What to produce:
Each line of the material should be output exactly as shown.

Raw data Block Start

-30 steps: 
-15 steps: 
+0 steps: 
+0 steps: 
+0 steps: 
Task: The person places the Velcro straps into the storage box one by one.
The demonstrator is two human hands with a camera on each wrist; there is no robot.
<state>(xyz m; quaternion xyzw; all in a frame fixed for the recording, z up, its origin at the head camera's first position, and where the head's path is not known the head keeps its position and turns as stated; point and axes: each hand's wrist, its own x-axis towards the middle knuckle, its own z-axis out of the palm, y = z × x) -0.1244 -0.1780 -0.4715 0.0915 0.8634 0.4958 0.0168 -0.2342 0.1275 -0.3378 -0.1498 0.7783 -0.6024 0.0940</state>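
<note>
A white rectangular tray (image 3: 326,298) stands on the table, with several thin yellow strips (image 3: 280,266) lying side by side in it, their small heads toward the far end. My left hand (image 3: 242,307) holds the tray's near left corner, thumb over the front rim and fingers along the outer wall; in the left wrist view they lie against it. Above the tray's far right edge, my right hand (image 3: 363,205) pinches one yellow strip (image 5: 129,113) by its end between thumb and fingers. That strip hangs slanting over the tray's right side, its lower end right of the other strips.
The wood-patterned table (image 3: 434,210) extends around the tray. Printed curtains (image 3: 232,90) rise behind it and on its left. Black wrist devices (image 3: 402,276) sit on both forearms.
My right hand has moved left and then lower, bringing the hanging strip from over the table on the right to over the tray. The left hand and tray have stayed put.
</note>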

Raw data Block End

Written solution:
-30 steps: 
-15 steps: 
+0 steps: 
+0 steps: 
+0 steps: 
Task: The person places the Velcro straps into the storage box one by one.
The demonstrator is two human hands with a camera on each wrist; there is no robot.
<state>(xyz m; quaternion xyzw; all in a frame fixed for the recording, z up, its origin at the head camera's first position, and where the head's path is not known the head keeps its position and turns as stated; point and axes: each hand's wrist, its own x-axis towards the middle knuckle, its own z-axis out of the palm, y = z × x) -0.1244 -0.1780 -0.4715 0.0915 0.8634 0.4958 0.0168 -0.2342 0.1275 -0.3378 -0.1498 0.7783 -0.6024 0.0940</state>
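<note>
A white rectangular tray (image 3: 326,298) stands on the table, with several thin yellow strips (image 3: 280,266) lying side by side in it, their small heads toward the far end. My left hand (image 3: 242,307) holds the tray's near left corner, thumb over the front rim and fingers along the outer wall; in the left wrist view they lie against it. Above the tray's far right edge, my right hand (image 3: 363,205) pinches one yellow strip (image 5: 129,113) by its end between thumb and fingers. That strip hangs slanting over the tray's right side, its lower end right of the other strips.
The wood-patterned table (image 3: 434,210) extends around the tray. Printed curtains (image 3: 232,90) rise behind it and on its left. Black wrist devices (image 3: 402,276) sit on both forearms.
My right hand has moved left and then lower, bringing the hanging strip from over the table on the right to over the tray. The left hand and tray have stayed put.
</note>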

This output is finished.